As of Aug. 30, nearly 3,000 teachers and other employees at more than 350 private schools had signed two anonymous petitions, calling for their schools to pursue virtual-only instruction to protect students’ and educators’ health. In interviews with TIME, several private school teachers said they are worried about the virus spreading when in-person classes begin but fear retaliation for raising concerns about school plans.
“There may be fears around enrollment numbers dropping that are driving people to be back on campus, fears around losing families who are paying pretty enormous tuitions,” said a teacher who organized one of the petitions and who requested anonymity for fear of being fired. “At schools that can offer a robust, successful remote program, it feels irresponsible not to take that route.
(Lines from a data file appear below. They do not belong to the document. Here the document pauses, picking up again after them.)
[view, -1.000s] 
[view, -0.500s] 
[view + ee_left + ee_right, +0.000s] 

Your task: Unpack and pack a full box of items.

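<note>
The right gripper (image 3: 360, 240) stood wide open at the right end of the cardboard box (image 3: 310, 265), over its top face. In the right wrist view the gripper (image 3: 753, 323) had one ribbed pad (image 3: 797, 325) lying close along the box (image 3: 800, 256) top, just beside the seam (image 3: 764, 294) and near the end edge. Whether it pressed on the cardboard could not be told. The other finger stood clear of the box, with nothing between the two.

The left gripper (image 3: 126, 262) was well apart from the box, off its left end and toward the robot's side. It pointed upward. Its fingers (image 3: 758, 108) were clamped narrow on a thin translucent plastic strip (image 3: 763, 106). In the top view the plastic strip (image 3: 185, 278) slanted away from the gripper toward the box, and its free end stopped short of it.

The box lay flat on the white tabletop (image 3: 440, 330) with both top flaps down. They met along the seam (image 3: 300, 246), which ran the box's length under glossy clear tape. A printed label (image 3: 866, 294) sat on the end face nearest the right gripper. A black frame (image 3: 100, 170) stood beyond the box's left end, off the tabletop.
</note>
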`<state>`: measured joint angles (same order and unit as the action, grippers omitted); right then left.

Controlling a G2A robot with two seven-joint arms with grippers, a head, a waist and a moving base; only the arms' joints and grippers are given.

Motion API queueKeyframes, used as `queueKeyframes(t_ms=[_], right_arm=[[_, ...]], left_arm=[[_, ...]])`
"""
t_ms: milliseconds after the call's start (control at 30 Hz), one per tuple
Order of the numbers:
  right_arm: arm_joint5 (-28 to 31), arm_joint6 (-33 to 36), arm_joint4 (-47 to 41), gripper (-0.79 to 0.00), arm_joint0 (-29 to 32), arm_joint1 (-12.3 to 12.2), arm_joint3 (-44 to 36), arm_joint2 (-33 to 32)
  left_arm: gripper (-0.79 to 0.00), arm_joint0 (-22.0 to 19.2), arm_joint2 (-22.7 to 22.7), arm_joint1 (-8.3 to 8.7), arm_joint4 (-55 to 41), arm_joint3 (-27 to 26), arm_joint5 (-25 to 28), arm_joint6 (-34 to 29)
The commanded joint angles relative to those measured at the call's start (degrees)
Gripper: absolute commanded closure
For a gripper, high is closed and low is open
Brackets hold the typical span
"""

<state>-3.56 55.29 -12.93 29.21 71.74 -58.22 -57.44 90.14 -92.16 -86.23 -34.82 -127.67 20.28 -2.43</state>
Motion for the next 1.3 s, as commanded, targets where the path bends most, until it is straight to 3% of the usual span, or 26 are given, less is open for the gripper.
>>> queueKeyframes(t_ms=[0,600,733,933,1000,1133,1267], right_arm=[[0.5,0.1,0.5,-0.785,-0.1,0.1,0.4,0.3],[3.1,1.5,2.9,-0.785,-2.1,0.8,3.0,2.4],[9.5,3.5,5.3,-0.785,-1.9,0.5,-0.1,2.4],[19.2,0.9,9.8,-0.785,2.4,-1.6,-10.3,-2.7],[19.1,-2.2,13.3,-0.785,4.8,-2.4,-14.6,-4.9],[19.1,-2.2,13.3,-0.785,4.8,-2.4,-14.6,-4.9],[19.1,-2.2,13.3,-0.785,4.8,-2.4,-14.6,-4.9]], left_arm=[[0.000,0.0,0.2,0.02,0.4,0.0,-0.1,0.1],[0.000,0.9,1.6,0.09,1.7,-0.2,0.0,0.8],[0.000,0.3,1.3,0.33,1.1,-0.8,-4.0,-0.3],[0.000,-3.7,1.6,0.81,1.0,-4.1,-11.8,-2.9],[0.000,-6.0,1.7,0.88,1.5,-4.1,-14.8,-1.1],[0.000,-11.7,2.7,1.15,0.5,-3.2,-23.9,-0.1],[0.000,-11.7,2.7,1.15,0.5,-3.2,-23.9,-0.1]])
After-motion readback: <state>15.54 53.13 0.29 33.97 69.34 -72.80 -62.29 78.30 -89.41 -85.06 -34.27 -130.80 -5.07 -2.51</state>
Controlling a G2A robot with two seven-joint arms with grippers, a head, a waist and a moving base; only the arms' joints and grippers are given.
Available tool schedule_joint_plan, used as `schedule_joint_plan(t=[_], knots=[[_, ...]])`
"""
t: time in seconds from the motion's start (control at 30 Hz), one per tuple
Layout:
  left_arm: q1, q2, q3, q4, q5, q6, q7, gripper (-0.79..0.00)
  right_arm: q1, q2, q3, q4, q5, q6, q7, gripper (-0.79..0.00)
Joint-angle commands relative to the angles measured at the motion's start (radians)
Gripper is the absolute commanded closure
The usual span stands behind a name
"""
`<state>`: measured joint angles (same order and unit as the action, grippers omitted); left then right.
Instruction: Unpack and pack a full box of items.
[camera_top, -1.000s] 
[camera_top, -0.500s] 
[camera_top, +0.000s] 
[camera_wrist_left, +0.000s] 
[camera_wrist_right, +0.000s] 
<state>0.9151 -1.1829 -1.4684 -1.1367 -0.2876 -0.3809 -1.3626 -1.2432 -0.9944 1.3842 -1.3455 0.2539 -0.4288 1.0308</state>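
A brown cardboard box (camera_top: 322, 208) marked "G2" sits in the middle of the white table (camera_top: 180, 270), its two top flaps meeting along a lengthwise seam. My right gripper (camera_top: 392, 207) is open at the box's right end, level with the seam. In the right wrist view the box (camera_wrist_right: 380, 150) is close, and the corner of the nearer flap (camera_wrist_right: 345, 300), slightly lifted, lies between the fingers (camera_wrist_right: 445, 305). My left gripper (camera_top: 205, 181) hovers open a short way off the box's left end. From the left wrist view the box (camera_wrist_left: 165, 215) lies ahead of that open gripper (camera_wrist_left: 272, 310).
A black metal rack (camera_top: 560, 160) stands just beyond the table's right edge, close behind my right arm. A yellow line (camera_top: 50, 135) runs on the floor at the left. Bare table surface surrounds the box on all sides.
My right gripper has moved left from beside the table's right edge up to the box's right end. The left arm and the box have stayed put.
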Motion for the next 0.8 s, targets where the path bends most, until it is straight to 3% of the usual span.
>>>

Our hearts go out to underfunded public schools that do not have the luxury of making this choice that many private schools can make.”
That’s something that Erica Turner has been thinking about a lot, as both a parent and an associate professor at the University of Wisconsin-Madison, where she studies racism and inequity in educational policy. She recently published a guide for Equity in Pandemic Schooling, intended to be a resource for communities and families as they make plans for the coming school year.
When families abandon public schools and turn to private options, Turner wrote, “they undermine the schools upon which less privileged families depend,” making it harder for other students, especially low-income children of color, to get good educations. The guide encourages parents to advocate for more school funding from Congress, demand the resources to make remote learning accessible for all students—including those who are homeless or have disabilities—and keep their own children enrolled in public schools.
Obermeier, the mother in Maryland, says the issue of equity weighed heavily on her when she decided to pull her kids from public school. “It was hard to think that, ‘OK I can solve it for myself,” while many others in the district would be left without a solution, she says.
As an immigrant from Ecuador, she also worries that the challenges of this school year will disproportionately affect low-income families or immigrants who don’t speak English and who can’t easily help their children learn at home. “To me, the most equitable thing to have done was to open the schools and give priority to precisely the kids who need it,” she says.
But as more school districts fail to reopen, families will continue to find individual, if inequitable, solutions.
“In the end, we just have to make sure we have our priorities straight,” Obermeier says, “and for us right now, it’s stability and the least amount of disruption for our kids.”